By the end of 2004, I was enjoying being single so much I had no intention of ever going back to a relationship. I was making up for lost time, and having the time of my life.
CHAPTER 26
The previous year sure had been fun on a personal level, but I had a career to attend to. I was excited about the album I had in the works, but the question was, how would I share it with people? I had no label deal, and three years after Modulate, my audience (and the industry) were skittish about my recorded work.
Josh Grier knew some folks at Yep Roc, a well-known independent label in North Carolina, and I met with label chief Glenn Dicker in DC in early 2005. I played him the tracks in progress and he was very excited at the prospect of having me at Yep Roc. I didn’t have management at the time, but Yep Roc was willing to pay good money for a record and really get behind it and support it.
I soon signed a deal and promised Yep Roc I would tour and do as much press as they could bring to me. With that in mind, I hired Sharon Agnello, who represented Jay Farrar, to run the office. Sharon and I worked well together, and Yep Roc was also pleased with the arrangement.
I finished off Body of Song over the next few months. Brendan Canty played along to my home recordings, and the results were great. I took the highlights of the 2002 Athens sessions with David Barbe and Matt Hammon, merged them with the songs I’d recorded with Brendan, and finished up the tracking with engineer Frank Marchand. I mixed the record at home in April 2005 for a July release.
I was productive and having a great time in life. I was single, more sexually active than I’d ever been. I had my work back on track, and there were a lot of things going on. There were a lot of good times, but I still felt a little aimless. One of my go-to friends was music journalist and author Steve Gdula. One day in March, Steve said to me, “Bob, have you ever thought about going to church?”
I said, “No, but why do you ask?”
He said, and I paraphrase, “I go to Catholic Mass at St. Matthew’s every week. I really enjoy the quiet time away from everything gay and everything to do with my family and work. It’s a nice place. I just go and reflect on things, and it works for me.”
I thought a lot of Steve and our friendship, and he’d had some good advice for me in the past. I thought for a moment, then said, “Sure, Steve, I’ll go with you this weekend.”
It was a late-afternoon Mass on Saturday, and St. Matthew’s is one of the biggest Catholic churches in DC—it’s where the religious dignitaries come to speak, and also where JFK lay in state. I walked in, went up the stairs, dipped my hand into the water, and motioned the sign of the cross. We went in, found Steve’s usual pew, knelt in the aisle before entering, and I again crossed myself. We lowered the altar bench, and for the first time in thirty years, I knelt in front of God. I hadn’t been to church since confirmation.

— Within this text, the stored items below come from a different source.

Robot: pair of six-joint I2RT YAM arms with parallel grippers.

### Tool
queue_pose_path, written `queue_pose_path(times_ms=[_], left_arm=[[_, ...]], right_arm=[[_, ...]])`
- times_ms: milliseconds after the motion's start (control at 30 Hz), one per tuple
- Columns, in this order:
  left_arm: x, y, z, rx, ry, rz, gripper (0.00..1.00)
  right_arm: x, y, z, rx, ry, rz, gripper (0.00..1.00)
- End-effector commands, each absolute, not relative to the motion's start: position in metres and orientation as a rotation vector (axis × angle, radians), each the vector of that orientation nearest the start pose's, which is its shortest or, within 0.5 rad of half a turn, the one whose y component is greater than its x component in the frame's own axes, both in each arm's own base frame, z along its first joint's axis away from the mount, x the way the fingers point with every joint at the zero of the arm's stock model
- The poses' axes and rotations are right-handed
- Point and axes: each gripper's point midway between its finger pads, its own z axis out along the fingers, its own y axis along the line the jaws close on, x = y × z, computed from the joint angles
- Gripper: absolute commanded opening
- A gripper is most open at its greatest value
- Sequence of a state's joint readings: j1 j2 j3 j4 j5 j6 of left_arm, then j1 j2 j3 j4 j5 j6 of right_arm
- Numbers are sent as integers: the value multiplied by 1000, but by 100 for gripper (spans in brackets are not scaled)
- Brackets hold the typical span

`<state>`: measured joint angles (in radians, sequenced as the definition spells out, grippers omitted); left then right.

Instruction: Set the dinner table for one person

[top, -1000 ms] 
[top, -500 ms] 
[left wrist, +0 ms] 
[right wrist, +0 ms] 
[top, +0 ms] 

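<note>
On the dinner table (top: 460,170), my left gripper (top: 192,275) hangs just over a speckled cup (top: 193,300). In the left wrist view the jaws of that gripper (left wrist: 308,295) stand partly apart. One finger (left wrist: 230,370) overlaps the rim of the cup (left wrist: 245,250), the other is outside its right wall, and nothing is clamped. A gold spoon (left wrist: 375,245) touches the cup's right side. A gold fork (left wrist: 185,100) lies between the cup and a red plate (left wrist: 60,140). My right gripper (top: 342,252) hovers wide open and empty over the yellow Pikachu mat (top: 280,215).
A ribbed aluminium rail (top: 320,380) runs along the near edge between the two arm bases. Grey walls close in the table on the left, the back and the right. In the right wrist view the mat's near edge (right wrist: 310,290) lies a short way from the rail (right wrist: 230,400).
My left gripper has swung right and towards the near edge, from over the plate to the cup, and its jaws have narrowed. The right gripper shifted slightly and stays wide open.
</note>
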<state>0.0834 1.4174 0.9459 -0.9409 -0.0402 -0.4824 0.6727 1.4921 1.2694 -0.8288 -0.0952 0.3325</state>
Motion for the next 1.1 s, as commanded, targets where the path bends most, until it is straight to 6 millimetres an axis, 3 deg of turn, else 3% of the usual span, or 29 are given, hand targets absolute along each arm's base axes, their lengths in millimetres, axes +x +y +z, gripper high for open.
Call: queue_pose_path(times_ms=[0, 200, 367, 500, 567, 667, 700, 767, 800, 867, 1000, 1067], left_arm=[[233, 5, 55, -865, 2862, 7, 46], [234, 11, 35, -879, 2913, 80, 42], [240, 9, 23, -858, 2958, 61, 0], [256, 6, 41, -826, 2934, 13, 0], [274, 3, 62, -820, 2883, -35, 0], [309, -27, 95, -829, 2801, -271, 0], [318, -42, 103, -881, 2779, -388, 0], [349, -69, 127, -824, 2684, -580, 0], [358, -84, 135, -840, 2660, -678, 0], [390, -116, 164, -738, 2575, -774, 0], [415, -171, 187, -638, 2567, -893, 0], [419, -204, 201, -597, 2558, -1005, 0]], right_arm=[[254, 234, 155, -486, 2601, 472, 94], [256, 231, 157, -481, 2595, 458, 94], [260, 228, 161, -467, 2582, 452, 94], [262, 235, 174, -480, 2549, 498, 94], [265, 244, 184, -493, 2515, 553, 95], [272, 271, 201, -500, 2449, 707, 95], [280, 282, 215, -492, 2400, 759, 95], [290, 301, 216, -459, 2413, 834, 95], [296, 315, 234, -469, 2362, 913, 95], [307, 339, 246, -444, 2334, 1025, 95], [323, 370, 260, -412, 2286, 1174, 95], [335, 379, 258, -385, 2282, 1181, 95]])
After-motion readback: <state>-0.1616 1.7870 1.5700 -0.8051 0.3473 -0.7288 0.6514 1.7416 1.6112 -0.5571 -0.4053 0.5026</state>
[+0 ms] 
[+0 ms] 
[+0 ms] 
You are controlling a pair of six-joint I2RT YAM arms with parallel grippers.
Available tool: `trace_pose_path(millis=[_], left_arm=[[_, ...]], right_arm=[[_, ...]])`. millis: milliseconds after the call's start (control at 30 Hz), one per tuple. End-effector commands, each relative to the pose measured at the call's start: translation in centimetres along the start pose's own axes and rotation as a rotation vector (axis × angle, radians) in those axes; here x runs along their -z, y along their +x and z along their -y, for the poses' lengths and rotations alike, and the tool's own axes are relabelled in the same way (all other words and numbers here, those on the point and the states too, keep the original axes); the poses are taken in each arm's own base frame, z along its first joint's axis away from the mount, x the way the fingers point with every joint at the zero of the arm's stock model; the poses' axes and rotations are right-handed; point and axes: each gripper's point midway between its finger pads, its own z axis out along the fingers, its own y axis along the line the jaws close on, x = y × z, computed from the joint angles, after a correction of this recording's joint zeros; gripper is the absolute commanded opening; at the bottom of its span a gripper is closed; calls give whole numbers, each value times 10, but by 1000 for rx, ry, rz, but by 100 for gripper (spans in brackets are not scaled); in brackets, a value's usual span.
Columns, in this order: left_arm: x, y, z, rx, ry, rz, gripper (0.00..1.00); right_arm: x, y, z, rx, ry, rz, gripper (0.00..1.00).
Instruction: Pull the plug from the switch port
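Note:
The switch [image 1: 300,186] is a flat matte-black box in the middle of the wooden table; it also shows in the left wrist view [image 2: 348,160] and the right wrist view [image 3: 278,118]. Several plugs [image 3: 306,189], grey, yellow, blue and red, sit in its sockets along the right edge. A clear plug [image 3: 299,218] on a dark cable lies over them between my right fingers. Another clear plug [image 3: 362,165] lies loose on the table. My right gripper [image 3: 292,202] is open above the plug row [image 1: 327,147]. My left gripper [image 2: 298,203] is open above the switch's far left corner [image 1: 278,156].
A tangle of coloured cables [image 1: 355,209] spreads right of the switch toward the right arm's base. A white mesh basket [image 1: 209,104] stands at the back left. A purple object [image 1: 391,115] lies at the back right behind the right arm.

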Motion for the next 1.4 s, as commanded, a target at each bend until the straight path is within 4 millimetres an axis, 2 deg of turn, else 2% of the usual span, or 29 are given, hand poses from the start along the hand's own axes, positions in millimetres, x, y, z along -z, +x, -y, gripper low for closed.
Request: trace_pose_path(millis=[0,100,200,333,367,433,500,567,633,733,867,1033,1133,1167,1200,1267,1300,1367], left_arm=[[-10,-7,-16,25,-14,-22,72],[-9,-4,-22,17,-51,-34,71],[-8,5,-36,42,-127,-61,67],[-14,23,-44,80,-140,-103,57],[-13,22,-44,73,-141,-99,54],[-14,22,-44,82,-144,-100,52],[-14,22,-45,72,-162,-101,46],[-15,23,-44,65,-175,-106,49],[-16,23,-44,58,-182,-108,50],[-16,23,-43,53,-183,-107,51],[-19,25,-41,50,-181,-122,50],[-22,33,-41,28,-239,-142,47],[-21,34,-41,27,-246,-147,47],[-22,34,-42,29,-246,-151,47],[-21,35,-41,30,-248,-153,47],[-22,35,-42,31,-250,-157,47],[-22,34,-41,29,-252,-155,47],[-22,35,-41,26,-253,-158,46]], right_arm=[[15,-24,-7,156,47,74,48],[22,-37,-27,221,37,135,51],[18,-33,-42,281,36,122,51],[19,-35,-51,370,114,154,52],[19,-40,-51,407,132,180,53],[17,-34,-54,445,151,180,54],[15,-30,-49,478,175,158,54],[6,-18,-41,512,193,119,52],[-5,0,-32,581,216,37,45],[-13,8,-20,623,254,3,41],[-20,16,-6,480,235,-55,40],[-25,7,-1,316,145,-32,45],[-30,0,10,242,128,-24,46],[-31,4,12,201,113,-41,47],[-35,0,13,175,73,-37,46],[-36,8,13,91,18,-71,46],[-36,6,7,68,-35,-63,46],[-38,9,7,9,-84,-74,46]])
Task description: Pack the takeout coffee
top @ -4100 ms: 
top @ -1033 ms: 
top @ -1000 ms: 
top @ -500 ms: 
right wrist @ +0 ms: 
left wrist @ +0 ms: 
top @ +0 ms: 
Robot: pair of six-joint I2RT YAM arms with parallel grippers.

There were maybe 150 people in a cathedral that holds at least 1,200. The cantor, an angelic blonde woman with a very beautiful, soft-spoken voice, makes the opening announcements. “Welcome to St. Matthew’s, Father Caulfield will be presiding today, and the opening hymn can be found on page five sixty-three.” We all rise and start singing. Down the aisle comes Father Caulfield, thirty-something, handsome, tall, inspirational—the kind of person who believes so hard that, when he looked up to the top of the cathedral, I feared he would shoot right through the roof. He’s that close to God, speaking in measured words, and we people begin singing again.
The routine comes back to me, the whole drill; it didn’t change one bit. It’s not like they start with the sermon and then put a Sun Ra song in the middle—everything stays exactly the same. The set list doesn’t change. I’m up, I’m down, I’m kneeling, I’m standing, I’m singing, I’m praying. The service lasted an hour.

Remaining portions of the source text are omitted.